From 6e68339601513ada459154e932089d9bce3becd7 Mon Sep 17 00:00:00 2001
From: kushalkolar <kushalkolar@gmail.com>
Date: Thu, 29 Sep 2022 18:31:45 -0400
Subject: [PATCH] add caiman.backup_dataframe(), change index parsing to not
 allow int, and allow pandas.Series

---
 mesmerize_core/caiman_extensions/_utils.py | 40 ++++++++----
 mesmerize_core/caiman_extensions/common.py | 73 ++++++++++++++++------
 2 files changed, 82 insertions(+), 31 deletions(-)

diff --git a/mesmerize_core/caiman_extensions/_utils.py b/mesmerize_core/caiman_extensions/_utils.py
index e473856..9029011 100644
--- a/mesmerize_core/caiman_extensions/_utils.py
+++ b/mesmerize_core/caiman_extensions/_utils.py
@@ -1,6 +1,7 @@
 from functools import wraps
 from typing import Union
 from uuid import UUID
+import pandas as pd
 
 from mesmerize_core.caiman_extensions._batch_exceptions import BatchItemNotRunError, BatchItemUnsuccessfulError, \
     WrongAlgorithmExtensionError
@@ -30,27 +31,40 @@ def wrapper(self, *args, **kwargs):
 
 
 def _index_parser(func):
+    """
+    Parses uuid identifier that can be passed in various ways and returns it as a UUID string regardless of input type.
+    """
     @wraps(func)
     def _parser(instance, *args, **kwargs):
-        if "index" in kwargs.keys():
-            index: Union[int, str, UUID] = kwargs["index"]
+        if "identifier" in kwargs.keys():
+            u: Union[int, str, UUID] = kwargs["index"]
         elif len(args) > 0:
-            index = args[0]  # always first positional arg
+            u = args[0]  # always first positional arg
 
-        if isinstance(index, (UUID, str)):
-            _index = instance._df[instance._df["uuid"] == str(index)].index
-            if _index.size == 0:
-                raise ValueError(f"No batch item found with uuid: {index}")

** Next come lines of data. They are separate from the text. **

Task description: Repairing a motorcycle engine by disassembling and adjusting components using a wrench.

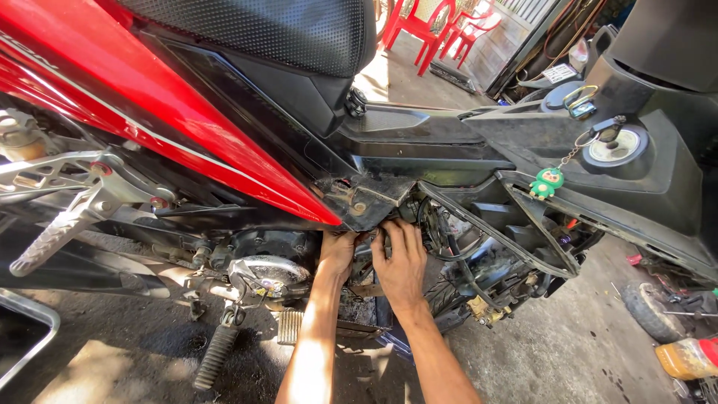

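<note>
Both hands — left hand (338,253), right hand (402,263) — reach into the engine bay (449,247) beneath the red motorcycle panel (149,112), a green key charm (547,183) at two o'clock.

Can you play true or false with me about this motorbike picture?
1. Both hands, the left hand and the right hand, reach in under the motorbike's red panel. True.
2. The little toy hanging from the key is blue. False: it is green.
3. The chairs in the back are red. True.
4. The seat is white. False: it is black.
</note>
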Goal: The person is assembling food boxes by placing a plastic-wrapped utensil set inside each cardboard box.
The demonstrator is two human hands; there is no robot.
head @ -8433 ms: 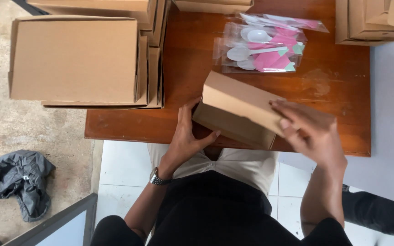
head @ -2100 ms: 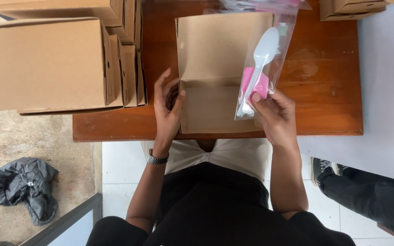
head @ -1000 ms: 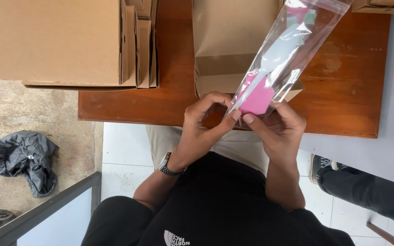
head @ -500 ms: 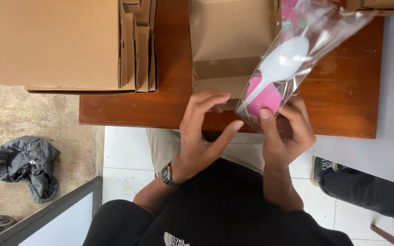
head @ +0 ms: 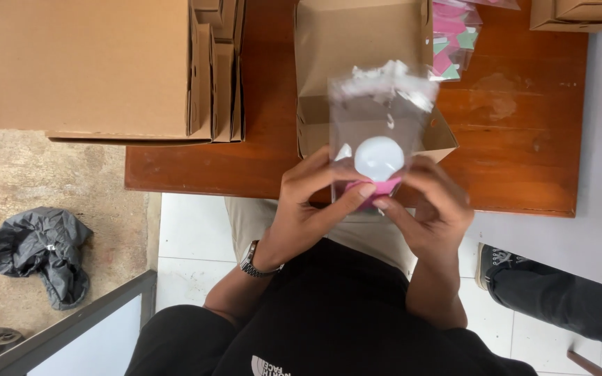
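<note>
Left hand (head: 311, 202) and right hand (head: 430, 209) both pinching a clear plastic bag (head: 377, 132) holding a white plastic spoon (head: 379, 158) and pink item, hovering over open brown cardboard box (head: 360, 49) on reddish wooden table (head: 524, 139)

Two hands are at work, the left hand (head: 315, 205) and the right hand (head: 430, 209), and together they hold one clear bag (head: 377, 132). One open box (head: 360, 49) stands on the one wooden table (head: 524, 139). One wristwatch (head: 251, 259) shows, and one dark crumpled cloth (head: 40, 251) lies on the floor.
</note>
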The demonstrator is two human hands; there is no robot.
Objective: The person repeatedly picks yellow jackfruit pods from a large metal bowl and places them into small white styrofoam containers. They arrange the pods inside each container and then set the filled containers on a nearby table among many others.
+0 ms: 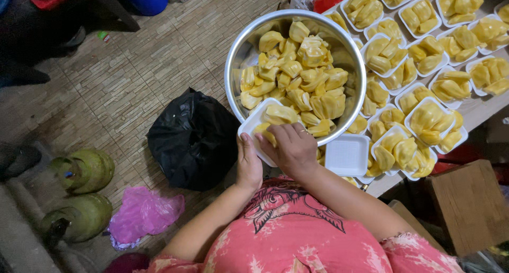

+        if not isinstance(u, (pd.Series, UUID, str)):
+            raise TypeError(
+                "Passed index must be one of the following types:\n"

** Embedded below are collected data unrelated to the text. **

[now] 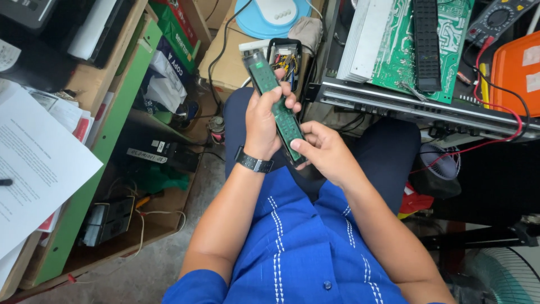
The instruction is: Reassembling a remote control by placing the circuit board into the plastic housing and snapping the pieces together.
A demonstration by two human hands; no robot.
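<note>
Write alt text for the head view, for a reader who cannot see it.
Both hands hold a long green remote-control circuit board over the lap: left hand around its middle, right hand at its lower end. A large green circuit board lies on the bench at upper right.

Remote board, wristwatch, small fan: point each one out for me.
Remote board (274, 100), head view, on the green strip's middle between the hands.
Wristwatch (254, 162), head view, on the black band at the left wrist.
Small fan (437, 168), head view, on its dark grille.
</note>
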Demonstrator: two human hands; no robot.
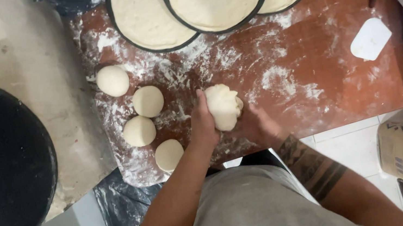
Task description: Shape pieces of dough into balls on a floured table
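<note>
Dough lump (224,106) btwn both hands, prob. cupped

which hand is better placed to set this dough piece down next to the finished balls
Probably the left hand. It cups the dough piece on the side facing the four dough balls, which lie to its left on the floured board. The right hand sits on the far side.
</note>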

+                "`pandas.Series`, `UUID`, `str`"
+            )
+
+        # if the batch item itself was passed
+        if isinstance(u, pd.Series):
+            u = u["uuid"]
 
-            index = _index.item()
+        # if the passed `index` is already a UUID
+        if isinstance(u, (UUID, str)):
+            _index = instance._df[instance._df["uuid"] == str(u)].index
+
+            # make sure it exists in the dataframe
+            if _index.size == 0:
+                raise ValueError(f"No batch item found with uuid: {u}")
 
-        if not isinstance(index, int):
-            raise TypeError(f"`index` argument must be of type `int`, `str`, or `UUID`")
+            u = str(u)
 
-        if "index" in kwargs.keys():
-            kwargs["index"] = index
+        if "identifier" in kwargs.keys():
+            kwargs["identifier"] = u
         else:
-            args = (index, *args[1:])
+            args = (u, *args[1:])
 
         return func(instance, *args, **kwargs)
     return _parser
diff --git a/mesmerize_core/caiman_extensions/common.py b/mesmerize_core/caiman_extensions/common.py
index a9c10e0..8484a15 100644
--- a/mesmerize_core/caiman_extensions/common.py
+++ b/mesmerize_core/caiman_extensions/common.py
@@ -8,6 +8,7 @@
 from itertools import chain
 from collections import Counter
 from time import time
+from datetime import datetime
 
 import numpy as np
 import pandas as pd
@@ -126,6 +127,32 @@ def save_to_disk(self):
             shutil.copyfile(bak, path)
             raise IOError(f"Could not save dataframe to disk.")
 
+    def backup_dataframe(self, filename: str = None) -> Path:
+        """
+        Backup the DataFrame to a new pickle file within the same batch directory.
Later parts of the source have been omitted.